Page created on May 19, 2019. Last updated on December 18, 2024 at 16:57

Calcium homeostasis

Calcium in the serum exists in one of two forms; it’s either in the free, ionized Ca2+ form or bound to proteins, especially albumin. The proportion is approximately 1:1, meaning that 50% of serum calcium is free while 50% of serum calcium is bound. Only the free calcium is biologically active; if 100% of serum calcium was bound it would be equal to having no calcium in the serum, functionally speaking.

The normal calcium level in the serum is 2.1 – 2.6 mM. Approximately half of it (1.3 mM) is in ionized form, while the other half (approx. 1.2 mM) is in bound form.

A factor that’s important in calcium homeostasis is the blood pH. In alkalosis the pH increases, so the number of H+ in the serum decreases. H+ is normally bound to proteins, so when the number of H+ ions decreases, more proteins are available to bind free Ca2+. This causes the amount of free calcium to decrease, mimicking hypocalcaemia. The opposite occurs in acidosis, where symptoms of hypercalcaemia occur.

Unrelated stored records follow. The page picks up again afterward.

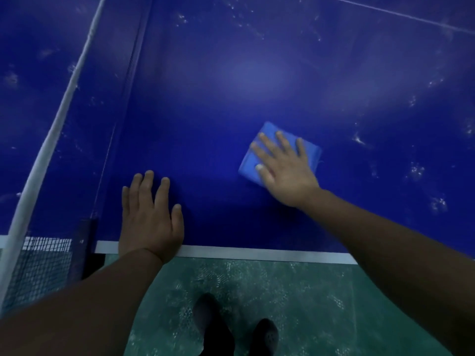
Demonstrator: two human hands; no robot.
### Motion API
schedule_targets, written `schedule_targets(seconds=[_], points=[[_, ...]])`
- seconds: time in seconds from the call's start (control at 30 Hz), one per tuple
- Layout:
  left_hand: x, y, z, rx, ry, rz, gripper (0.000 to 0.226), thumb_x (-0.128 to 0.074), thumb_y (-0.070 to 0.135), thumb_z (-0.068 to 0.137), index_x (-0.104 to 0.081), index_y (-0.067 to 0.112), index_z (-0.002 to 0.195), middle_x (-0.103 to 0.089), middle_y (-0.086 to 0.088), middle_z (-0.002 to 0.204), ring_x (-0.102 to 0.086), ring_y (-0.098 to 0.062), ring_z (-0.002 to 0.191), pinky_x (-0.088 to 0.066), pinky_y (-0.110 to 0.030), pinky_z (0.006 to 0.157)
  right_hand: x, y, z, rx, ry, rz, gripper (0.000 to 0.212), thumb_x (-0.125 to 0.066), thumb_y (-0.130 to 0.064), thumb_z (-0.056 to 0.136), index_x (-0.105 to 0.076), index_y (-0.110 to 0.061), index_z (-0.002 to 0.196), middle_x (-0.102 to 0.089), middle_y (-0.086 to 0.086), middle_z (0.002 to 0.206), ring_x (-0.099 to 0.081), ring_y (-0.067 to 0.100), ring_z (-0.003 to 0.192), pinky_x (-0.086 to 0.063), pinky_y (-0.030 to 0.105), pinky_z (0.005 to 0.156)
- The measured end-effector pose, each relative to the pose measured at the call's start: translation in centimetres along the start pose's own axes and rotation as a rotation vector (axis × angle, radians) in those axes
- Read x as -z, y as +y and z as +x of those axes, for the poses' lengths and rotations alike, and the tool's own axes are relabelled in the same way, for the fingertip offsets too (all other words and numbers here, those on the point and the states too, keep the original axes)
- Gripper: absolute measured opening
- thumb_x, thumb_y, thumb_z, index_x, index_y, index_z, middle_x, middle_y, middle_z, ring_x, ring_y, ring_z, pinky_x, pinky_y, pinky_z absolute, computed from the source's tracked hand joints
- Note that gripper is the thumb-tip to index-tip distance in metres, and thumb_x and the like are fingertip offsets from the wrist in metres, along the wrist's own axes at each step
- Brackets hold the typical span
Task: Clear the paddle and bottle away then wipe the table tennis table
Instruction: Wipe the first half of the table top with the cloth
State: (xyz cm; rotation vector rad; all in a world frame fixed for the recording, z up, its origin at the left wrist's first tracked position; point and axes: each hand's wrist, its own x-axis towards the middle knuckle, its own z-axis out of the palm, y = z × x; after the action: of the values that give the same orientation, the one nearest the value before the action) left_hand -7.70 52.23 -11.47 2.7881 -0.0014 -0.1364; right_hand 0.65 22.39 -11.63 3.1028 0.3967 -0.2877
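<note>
The dark blue table tennis table point(218, 86) fills the upper view. A folded light blue cloth point(267, 134) lies flat on it, right of centre. My right hand point(285, 170) presses down on the cloth with straight, spread fingers. My left hand point(149, 217) rests flat on the bare table close to its white near edge point(257, 254), fingers straight. No paddle or bottle is in view.
The net with its white top band point(51, 132) runs diagonally along the left, its post clamp point(87, 242) at the table's edge. Pale smudges point(416, 170) dot the right part of the table. Below lie green floor point(295, 304) and my dark shoes point(213, 325).
</note>
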Motion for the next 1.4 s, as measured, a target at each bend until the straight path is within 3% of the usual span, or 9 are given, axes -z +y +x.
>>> schedule_targets(seconds=[0.1, 0.17, 0.33, 0.4, 0.63, 0.87, 1.1, 1.27, 1.4], points=[[-0.1, 0.0, 0.1, 0.0, -0.007, 0.004, 0.069, -0.025, 0.045, 0.094, -0.035, 0.008, 0.15, -0.018, -0.018, 0.161, -0.003, -0.029, 0.151, 0.006, -0.044, 0.123, 1.3, 5.2, 2.1, -0.627, 0.047, 0.16, 0.055, -0.019, -0.046, 0.105, -0.011, -0.036, 0.158, -0.003, -0.01, 0.167, 0.001, 0.026, 0.153, -0.003, 0.063, 0.118], [0.0, 0.0, 0.1, -0.001, -0.014, 0.009, 0.069, -0.023, 0.046, 0.094, -0.035, 0.009, 0.15, -0.018, -0.018, 0.161, -0.002, -0.029, 0.151, 0.005, -0.044, 0.123, 1.5, 4.0, 3.2, -0.823, 0.08, 0.263, 0.056, -0.016, -0.047, 0.104, -0.01, -0.034, 0.159, 0.0, -0.009, 0.167, 0.003, 0.028, 0.153, -0.001, 0.066, 0.117], [-0.1, -0.2, 0.1, 0.008, -0.025, 0.027, 0.07, -0.017, 0.049, 0.095, -0.034, 0.011, 0.152, -0.016, -0.015, 0.163, 0.0, -0.028, 0.152, 0.001, -0.048, 0.123, -0.2, -5.5, 2.6, 0.047, 0.054, 0.069, 0.057, -0.012, -0.051, 0.103, -0.02, -0.034, 0.157, -0.013, -0.008, 0.166, -0.004, 0.026, 0.153, 0.0, 0.061, 0.118], [-0.3, -0.1, 0.2, 0.007, -0.029, 0.049, 0.07, -0.016, 0.05, 0.095, -0.034, 0.012, 0.152, -0.016, -0.015, 0.163, 0.0, -0.028, 0.152, 0.001, -0.048, 0.123, 0.4, -3.7, 3.8, 0.197, 0.003, 0.045, 0.058, -0.011, -0.053, 0.102, -0.023, -0.035, 0.156, -0.015, -0.009, 0.165, -0.006, 0.025, 0.153, 0.0, 0.06, 0.119], [-0.1, 0.0, 0.2, 0.021, -0.059, 0.047, 0.07, -0.015, 0.05, 0.096, -0.031, 0.013, 0.153, -0.012, -0.013, 0.164, 0.004, -0.026, 0.152, 0.003, -0.047, 0.123, 2.2, 1.0, 11.0, -0.532, 0.078, 0.194, 0.057, -0.013, -0.047, 0.103, -0.008, -0.034, 0.158, -0.001, -0.009, 0.167, 0.004, 0.027, 0.153, 0.0, 0.065, 0.117], [0.5, 0.8, 0.3, 0.074, -0.04, 0.041, 0.064, -0.021, 0.05, 0.101, -0.045, 0.012, 0.146, -0.028, -0.012, 0.16, -0.016, -0.029, 0.15, -0.009, -0.048, 0.123, 2.3, -10.3, 12.6, 0.432, -0.001, 0.018, 0.059, -0.012, -0.051, 0.101, -0.023, -0.033, 0.156, -0.015, -0.008, 0.165, -0.007, 0.026, 0.153, -0.003, 0.063, 0.119], [1.9, 2.2, 9.8, 0.057, 0.128, -0.014, 0.056, -0.028, 0.039, 0.101, -0.047, 0.007, 0.143, -0.034, -0.014, 0.156, -0.022, -0.03, 0.148, -0.009, -0.044, 0.123, 5.5, -4.0, 25.4, 0.02, 0.042, 0.042, 0.056, -0.013, -0.046, 0.104, -0.009, -0.033, 0.158, -0.002, -0.008, 0.167, 0.001, 0.027, 0.153, -0.001, 0.062, 0.119], [1.2, 1.8, 14.7, 0.084, 0.104, 0.047, 0.063, -0.023, 0.042, 0.101, -0.023, 0.008, 0.155, -0.013, -0.01, 0.164, -0.002, -0.024, 0.153, -0.001, -0.041, 0.123, 3.6, -7.5, 24.2, 0.835, -0.018, -0.07, 0.054, -0.012, -0.05, 0.104, -0.012, -0.036, 0.156, -0.016, -0.008, 0.165, -0.006, 0.024, 0.153, 0.003, 0.058, 0.118], [0.3, 1.2, 14.7, 0.092, 0.05, 0.107, 0.063, -0.016, 0.047, 0.104, -0.019, 0.014, 0.157, -0.01, -0.005, 0.166, 0.003, -0.021, 0.153, -0.003, -0.042, 0.121, 6.4, -3.9, 35.3, 0.466, 0.04, -0.087, 0.054, -0.015, -0.048, 0.104, -0.01, -0.038, 0.157, -0.006, -0.009, 0.167, 0.0, 0.024, 0.153, 0.0, 0.058, 0.118]])
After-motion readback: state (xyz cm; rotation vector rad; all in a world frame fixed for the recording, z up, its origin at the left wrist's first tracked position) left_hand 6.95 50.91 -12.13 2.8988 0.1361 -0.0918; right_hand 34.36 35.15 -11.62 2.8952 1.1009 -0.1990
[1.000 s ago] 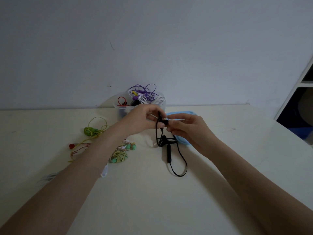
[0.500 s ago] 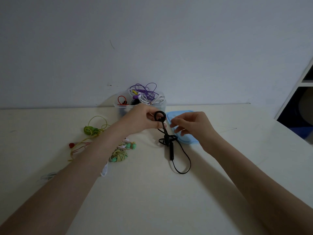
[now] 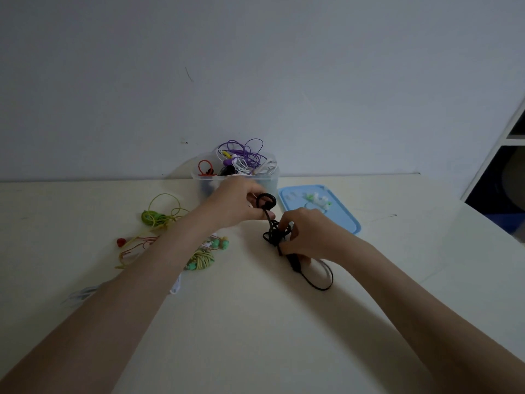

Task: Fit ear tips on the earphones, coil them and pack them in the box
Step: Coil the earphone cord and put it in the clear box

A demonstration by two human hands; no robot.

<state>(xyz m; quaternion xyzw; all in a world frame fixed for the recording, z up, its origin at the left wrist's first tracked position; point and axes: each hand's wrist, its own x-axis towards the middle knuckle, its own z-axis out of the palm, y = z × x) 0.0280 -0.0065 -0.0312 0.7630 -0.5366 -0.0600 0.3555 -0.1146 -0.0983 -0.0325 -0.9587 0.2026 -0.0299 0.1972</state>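
Coiling step, head view. The left hand [image 3: 233, 204] pinches the upper end of the black earphones [image 3: 274, 228], where the cord forms a small ring just above its fingers. The right hand [image 3: 305, 234] has its fingers curled round the bunched middle of the cord, just above the table [image 3: 255, 322]; the inline control and one slack loop trail toward the viewer below that hand. The clear box [image 3: 271, 177], holding purple, white and red cables, stands just behind the hands. The blue lid [image 3: 345, 220], bearing loose ear tips [image 3: 316, 199], lies to its right. Whether tips are fitted cannot be told. The next move probably calls for gathering the trailing loop into the bundle before lifting it to the box.
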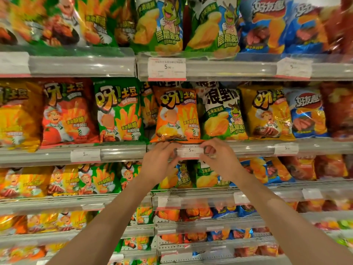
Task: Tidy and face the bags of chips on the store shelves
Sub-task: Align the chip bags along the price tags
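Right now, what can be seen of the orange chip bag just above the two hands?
The orange chip bag is glossy, crinkled film printed with bold characters, a cartoon chef and fries. It stands upright, tilted slightly, facing out on the second shelf from the top, between a green bag behind its left edge and a white-and-green bag on its right. Its bottom seam overhangs the shelf edge, where the left hand and right hand reach it.

An orange foil chip bag [176,115] stands on the second shelf's clear plastic rail [122,153], between a green foil chip bag [118,111] to its left and a white-and-green foil chip bag [223,113] to its right. Just below it, a white paper price tag [190,151] sits on the rail, the left hand [160,163] on its left end and the right hand [219,159] on its right end.
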The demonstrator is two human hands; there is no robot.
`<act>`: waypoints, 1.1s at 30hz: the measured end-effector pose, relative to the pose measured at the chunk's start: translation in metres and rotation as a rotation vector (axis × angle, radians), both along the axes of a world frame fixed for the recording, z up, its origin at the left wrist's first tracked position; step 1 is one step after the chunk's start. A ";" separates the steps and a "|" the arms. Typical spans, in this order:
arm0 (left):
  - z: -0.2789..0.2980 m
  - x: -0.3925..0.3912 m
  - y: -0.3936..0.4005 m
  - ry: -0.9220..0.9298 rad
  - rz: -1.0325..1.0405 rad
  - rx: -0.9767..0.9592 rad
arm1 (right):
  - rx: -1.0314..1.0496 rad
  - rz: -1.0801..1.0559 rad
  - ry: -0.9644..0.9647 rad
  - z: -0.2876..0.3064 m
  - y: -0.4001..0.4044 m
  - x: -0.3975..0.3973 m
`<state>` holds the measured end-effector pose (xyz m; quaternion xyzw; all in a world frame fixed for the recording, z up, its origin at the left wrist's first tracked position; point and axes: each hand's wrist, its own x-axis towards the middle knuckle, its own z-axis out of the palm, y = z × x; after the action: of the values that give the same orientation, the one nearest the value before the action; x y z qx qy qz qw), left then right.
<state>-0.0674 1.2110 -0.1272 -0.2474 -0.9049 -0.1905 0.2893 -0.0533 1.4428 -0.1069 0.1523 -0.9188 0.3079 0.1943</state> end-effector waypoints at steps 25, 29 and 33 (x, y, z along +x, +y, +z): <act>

Phosphate and calcium also form complexes in the serum. Therefore will hyperphosphataemia cause a decrease in free calcium and therefore hypocalcaemia. The opposite occurs in the case of hypophosphataemia.

Free calcium is important for stabilizing the resting membrane potential of cells. When hypocalcaemia occurs, the resting membrane potential increases and so the membrane excitability increases and vice versa.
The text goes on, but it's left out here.